Bank Rate increased steadily throughout 2022/23, starting at 0.75% and finishing at 4.25%. 

In the interim, following a Conservative Party leadership contest, Liz Truss became Prime Minister for a tumultuous seven weeks that ran through September and October.   Put simply, the markets did not like the unfunded tax-cutting and heavy spending policies put forward by her Chancellor, Kwasi Kwarteng, and their reign lasted barely seven weeks before being replaced by Prime Minister Rishi Sunak and Chancellor Jeremy Hunt.  Their Autumn Statement of the 17th of November gave rise to a net £55bn fiscal tightening, although much of the “heavy lifting” has been left for the next Parliament to deliver.  However, the markets liked what they heard, and UK gilt yields have reversed the increases seen under the previous tenants of No10/11 Downing Street, although they remain elevated in line with developed economies generally.

As noted above, GDP has been tepid throughout 2022/23, although the most recent composite Purchasing Manager Indices for the UK, US, EZ and China have all surprised to the upside, registering survey scores just above 50 (below suggests economies are contracting, and above suggests expansion).  Whether that means a shallow recession, or worse, will be avoided is still unclear.  Ultimately, the MPC will want to see material evidence of a reduction in inflationary pressures and a loosening in labour markets.  Realistically, that is an unlikely outcome without unemployment rising and wage settlements falling from their current levels.  At present, the bigger rise in employment kept the ILO unemployment rate unchanged at 3.7% in January. Also, while the number of job vacancies fell for the ninth consecutive month in February, they remained around 40% above pre-pandemic levels.

Our economic analysts, Capital Economics, expect real GDP to contract by around 0.2% q/q in Q1 and forecast a recession this year involving a 1.0% peak-to-trough fall in real GDP.

The £ has remained resilient of late, recovering from a record low of $1.035, on the Monday following the Truss government’s “fiscal event”, to $1.23. Notwithstanding the £’s better run of late, 2023 is likely to see a housing correction of some magnitude as fixed-rate mortgages have moved above 4.5% and affordability has been squeezed despite proposed Stamp Duty cuts remaining in place.

As for equity markets, the FTSE 100 started 2023 strongly, rising to a record high of 8,014 on 20th February, as resilient data and falling inflation boosted earnings. But global equities fell sharply after concerns over the health of the global banking system emerged early in March. The fall in the FTSE 100 was bigger than the drop in the US S&P 500. Indeed, at around 7,600 now, the FTSE is 5.2% below its record high on 20th February, while the S&P 500 is only 1.9% lower over the same period. That’s despite UK banks having been less exposed and equity prices in the UK’s financial sector not falling as far. It may be due to the smaller decline in UK interest rate expectations and bond yields, which raise the discounted value of future earnings, compared to the US.

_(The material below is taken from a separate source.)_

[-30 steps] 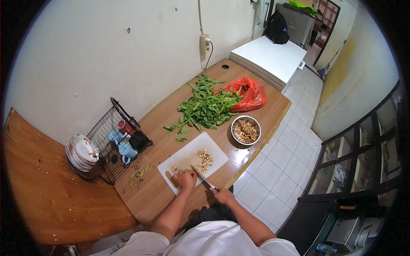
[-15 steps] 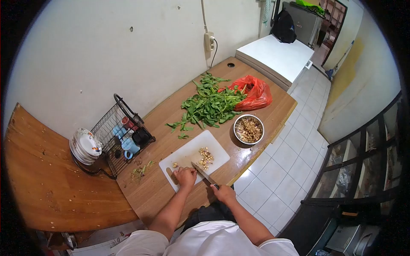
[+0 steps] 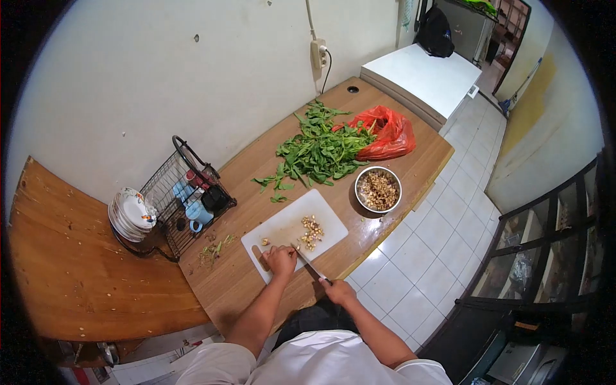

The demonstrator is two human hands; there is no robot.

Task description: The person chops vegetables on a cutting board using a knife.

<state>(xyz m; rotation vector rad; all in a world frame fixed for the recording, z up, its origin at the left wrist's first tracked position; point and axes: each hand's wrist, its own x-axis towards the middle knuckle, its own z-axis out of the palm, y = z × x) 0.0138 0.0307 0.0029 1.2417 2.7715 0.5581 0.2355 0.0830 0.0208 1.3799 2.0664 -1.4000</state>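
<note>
My right hand is wrapped round the handle of a knife, whose blade lies across the near part of a white cutting board. Curled and pressed down on the board, my left hand sits beside the knife tip; whatever its fingers pinch is too small and hidden to name. Chopped pale-brown pieces form a loose pile right of the blade. A few more bits lie left of my left hand, near the board's handle slot.
Beyond the board stands a metal bowl of chopped brown pieces. Leafy greens spread beside a red plastic bag. At left are a wire rack with cups, stacked plates and stem scraps. The table edge runs along the right.
The camera view has shifted slightly, so the table's contents appear a little higher and to the right. Both hands stay at the board, with the knife only slightly moved.
</note>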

USA. The flurry of comments from Fed officials over recent months suggest there is still an underlying hawkish theme to their outlook for interest rates.  Markets are pricing in a further interest rate increases of 25-50bps, on top of the current interest rate range of 4.75% - 5%.

In addition, the Fed is expected to continue to run down its balance sheet once the on-going concerns about some elements of niche banking provision are in the rear-view mirror. 

As for inflation, it is currently at c6% but with the economy expected to weaken during 2023, and wage data already falling back, there is the prospect that should the economy slide into a recession of any kind there will be scope for rates to be cut at the backend of 2023 or shortly after.


EU. Although the Euro-zone inflation rate has fallen below 7%, the ECB will still be mindful that it has further work to do to dampen inflation expectations and it seems destined to raise rates to 4% in order to do so.  Like the UK, growth has remained more robust than anticipated but a recession in 2023 is still seen as likely by most commentators.